Upgrading examples to lightning 2.0 #60

mikesol · 2023-05-31T18:55:08Z

Hi!

I tried to get the compressor example up and running and, in the process, migrated it as best I can to lightning 2.0. There were several breaking changes, and as I've never used lightning before and am not familiar with auraloss yet, I'm not exactly sure if it worked. But it's training and the loss is going down, so that's a good sign!

The branch is here: https://github.com/mikesol/auraloss/tree/compressor-test.

The command I used locally is:

python examples/compressor/train_comp.py \
   fit \
   --data.root_dir SignalTrain_LA2A_Dataset_1.1 \
   --trainer.max_epochs 20 \
   --model.kernel_size 15 \
   --model.channel_width 32 \
   --model.dilation_growth 2 \
   --data.preload False \
   --data.num_workers 8 \
   --data.shuffle True \
   --data.batch_size 32 \
   --model.nparams 2 \
   --data.length 32768

And the log so far shows:

(.venv) 21:42 meeshkan-abel@Abel:~/mike/auraloss$ python examples/compressor/train_comp.py    fit    --data.root_dir SignalTrain_LA2A_Dataset_1.1    --trainer.max_epochs 20    --model.kernel_size 15    --model.channel_width 32    --model.dilation_growth 2    --data.preload False    --data.num_workers 8    --data.shuffle True    --data.batch_size 32    --model.nparams 2    --data.length 32768
/home/meeshkan-abel/mike/auraloss/.venv/lib/python3.10/site-packages/lightning/fabric/utilities/seed.py:39: UserWarning: No seed found, seed set to 3866398735
  rank_zero_warn(f"No seed found, seed set to {seed}")
Global seed set to 3866398735
Located 94285 examples totaling 19.5 hr in the train subset.
GPU available: True (cuda), used: True
TPU available: False, using: 0 TPU cores
IPU available: False, using: 0 IPUs
HPU available: False, using: 0 HPUs
/home/meeshkan-abel/mike/auraloss/.venv/lib/python3.10/site-packages/lightning/pytorch/trainer/connectors/logger_connector/logger_connector.py:67: UserWarning: Starting from v1.9.0, `tensorboardX` has been removed as a dependency of the `lightning.pytorch` package, due to potential conflicts with other packages in the ML ecosystem. For this reason, `logger=True` will use `CSVLogger` as the default logger, unless the `tensorboard` or `tensorboardX` packages are found. Please `pip install lightning[extra]` or one of them to enable TensorBoard support by default
  warning_cache.warn(
[rank: 0] Global seed set to 3866398735
Initializing distributed: GLOBAL_RANK: 0, MEMBER: 1/2
[rank: 1] Global seed set to 3866398735
Located 94285 examples totaling 19.5 hr in the train subset.
[rank: 1] Global seed set to 3866398735
Initializing distributed: GLOBAL_RANK: 1, MEMBER: 2/2
----------------------------------------------------------------------------------------------------
distributed_backend=nccl
All distributed processes registered. Starting with 2 processes
----------------------------------------------------------------------------------------------------

Located 94285 examples totaling 19.5 hr in the train subset.
Located 94285 examples totaling 19.5 hr in the train subset.
Located 94285 examples totaling 19.5 hr in the train subset.
Located 94285 examples totaling 19.5 hr in the train subset.
LOCAL_RANK: 0 - CUDA_VISIBLE_DEVICES: [0,1]
LOCAL_RANK: 1 - CUDA_VISIBLE_DEVICES: [0,1]

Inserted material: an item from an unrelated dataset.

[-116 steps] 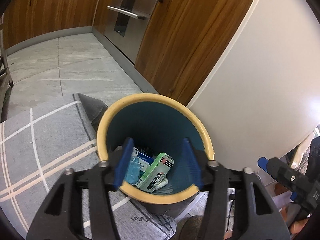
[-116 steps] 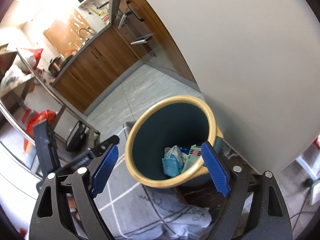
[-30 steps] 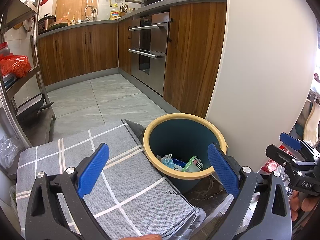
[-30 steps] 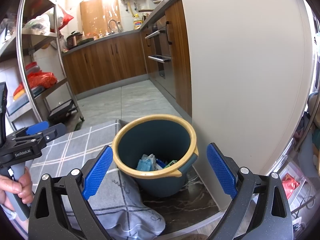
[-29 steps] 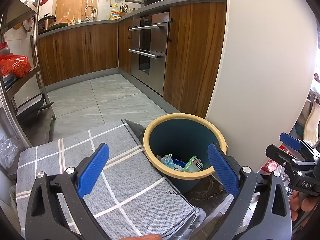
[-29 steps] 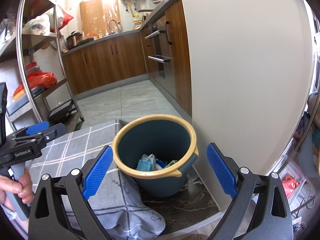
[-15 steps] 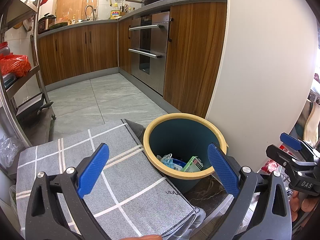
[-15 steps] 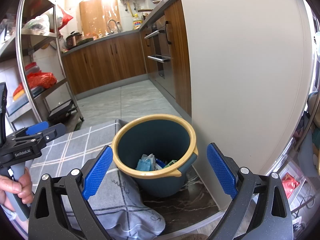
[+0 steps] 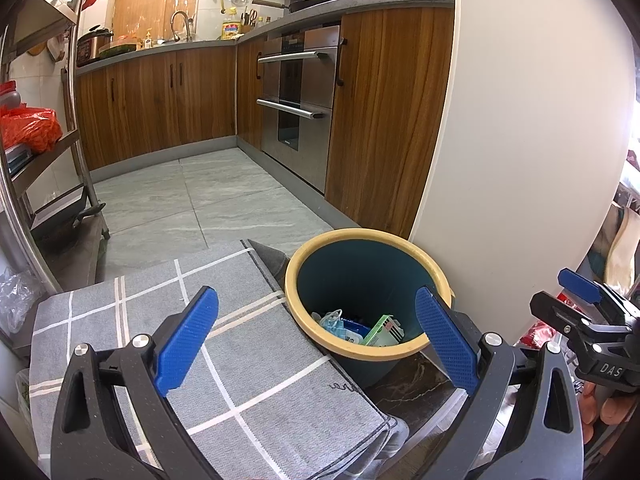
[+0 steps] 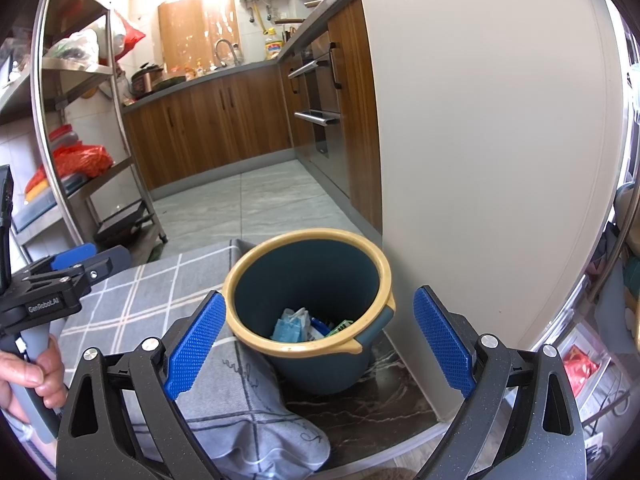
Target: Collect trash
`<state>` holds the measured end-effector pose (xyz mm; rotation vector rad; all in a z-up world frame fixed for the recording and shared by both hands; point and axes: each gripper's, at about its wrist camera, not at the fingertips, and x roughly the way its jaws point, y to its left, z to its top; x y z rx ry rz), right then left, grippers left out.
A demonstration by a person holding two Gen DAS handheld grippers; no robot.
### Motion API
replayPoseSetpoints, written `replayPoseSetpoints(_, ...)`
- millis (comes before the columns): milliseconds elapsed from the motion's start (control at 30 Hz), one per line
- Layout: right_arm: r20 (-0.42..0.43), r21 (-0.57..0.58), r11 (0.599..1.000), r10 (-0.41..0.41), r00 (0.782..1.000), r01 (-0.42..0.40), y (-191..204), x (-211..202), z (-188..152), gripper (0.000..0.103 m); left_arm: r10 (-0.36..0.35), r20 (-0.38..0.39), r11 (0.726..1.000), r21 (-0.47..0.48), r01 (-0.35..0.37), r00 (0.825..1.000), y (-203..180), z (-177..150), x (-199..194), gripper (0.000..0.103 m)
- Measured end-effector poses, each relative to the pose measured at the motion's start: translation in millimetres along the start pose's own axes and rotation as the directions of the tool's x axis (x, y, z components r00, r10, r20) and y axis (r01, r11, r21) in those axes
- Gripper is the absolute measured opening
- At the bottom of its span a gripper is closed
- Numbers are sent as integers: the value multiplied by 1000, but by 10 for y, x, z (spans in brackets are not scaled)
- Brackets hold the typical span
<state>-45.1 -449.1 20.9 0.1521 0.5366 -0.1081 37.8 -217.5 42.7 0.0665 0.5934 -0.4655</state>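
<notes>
A dark teal bin with a yellow rim point(image 9: 432, 276) point(image 10: 372, 264) stands on the floor against a white wall. Inside lie a light blue wrapper point(image 9: 332, 322) point(image 10: 290, 326), a green-and-white carton point(image 9: 385, 330) and other scraps. My left gripper point(image 9: 316, 340) hangs open above and in front of the bin, its blue pads wide apart with nothing between them. My right gripper point(image 10: 316, 340) is open too, straddling the bin from the front, nothing in it. Each gripper shows at the edge of the other's view, held by a hand point(image 10: 24, 376).
A grey checked mat point(image 9: 224, 364) point(image 10: 132, 300) lies left of the bin, its edge bunched up. Wooden cabinets and a steel oven point(image 9: 296, 92) line the far side. A metal shelf rack point(image 10: 80, 160) with red bags stands left. Grey tiled floor point(image 9: 208, 200) stretches ahead.
Since 3.9 s ago both grippers have pulled back and up from the bin and the left has opened wide. Over the last second nothing has visibly moved.
</notes>
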Motion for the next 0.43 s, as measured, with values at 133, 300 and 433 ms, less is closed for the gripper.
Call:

   | Name    | Type                     | Params
------------------------------------------------------
0  | l1      | L1Loss                   | 0     
1  | esr     | ESRLoss                  | 0     
2  | dc      | DCLoss                   | 0     
3  | logcosh | LogCoshLoss              | 0     
4  | sisdr   | SISDRLoss                | 0     
5  | stft    | STFTLoss                 | 0     
6  | mrstft  | MultiResolutionSTFTLoss  | 0     
7  | rrstft  | RandomResolutionSTFTLoss | 0     
8  | gen     | Sequential               | 10.5 K
9  | blocks  | ModuleList               | 221 K 
10 | output  | Conv1d                   | 33    
------------------------------------------------------
232 K     Trainable params
0         Non-trainable params
232 K     Total params
0.930     Total estimated model params size (MB)
Sanity Checking DataLoader 0: 100%|████████████████████████████████████████████████████████████████████████████████████████████████████████████████████████████████| 2/2 [00:00<00:00,  2.30it/s]/home/meeshkan-abel/mike/auraloss/.venv/lib/python3.10/site-packages/lightning/pytorch/trainer/connectors/logger_connector/result.py:432: PossibleUserWarning: It is recommended to use `self.log('val_loss', ..., sync_dist=True)` when logging on epoch level in distributed setting to accumulate the metric across devices.
  warning_cache.warn(
/home/meeshkan-abel/mike/auraloss/.venv/lib/python3.10/site-packages/lightning/pytorch/trainer/connectors/logger_connector/result.py:432: PossibleUserWarning: It is recommended to use `self.log('val_loss/L1', ..., sync_dist=True)` when logging on epoch level in distributed setting to accumulate the metric across devices.
  warning_cache.warn(
/home/meeshkan-abel/mike/auraloss/.venv/lib/python3.10/site-packages/lightning/pytorch/trainer/connectors/logger_connector/result.py:432: PossibleUserWarning: It is recommended to use `self.log('val_loss/ESR', ..., sync_dist=True)` when logging on epoch level in distributed setting to accumulate the metric across devices.
  warning_cache.warn(
/home/meeshkan-abel/mike/auraloss/.venv/lib/python3.10/site-packages/lightning/pytorch/trainer/connectors/logger_connector/result.py:432: PossibleUserWarning: It is recommended to use `self.log('val_loss/DC', ..., sync_dist=True)` when logging on epoch level in distributed setting to accumulate the metric across devices.
  warning_cache.warn(
/home/meeshkan-abel/mike/auraloss/.venv/lib/python3.10/site-packages/lightning/pytorch/trainer/connectors/logger_connector/result.py:432: PossibleUserWarning: It is recommended to use `self.log('val_loss/LogCosh', ..., sync_dist=True)` when logging on epoch level in distributed setting to accumulate the metric across devices.
  warning_cache.warn(
/home/meeshkan-abel/mike/auraloss/.venv/lib/python3.10/site-packages/lightning/pytorch/trainer/connectors/logger_connector/result.py:432: PossibleUserWarning: It is recommended to use `self.log('val_loss/SI-SDR', ..., sync_dist=True)` when logging on epoch level in distributed setting to accumulate the metric across devices.
  warning_cache.warn(
/home/meeshkan-abel/mike/auraloss/.venv/lib/python3.10/site-packages/lightning/pytorch/trainer/connectors/logger_connector/result.py:432: PossibleUserWarning: It is recommended to use `self.log('val_loss/STFT', ..., sync_dist=True)` when logging on epoch level in distributed setting to accumulate the metric across devices.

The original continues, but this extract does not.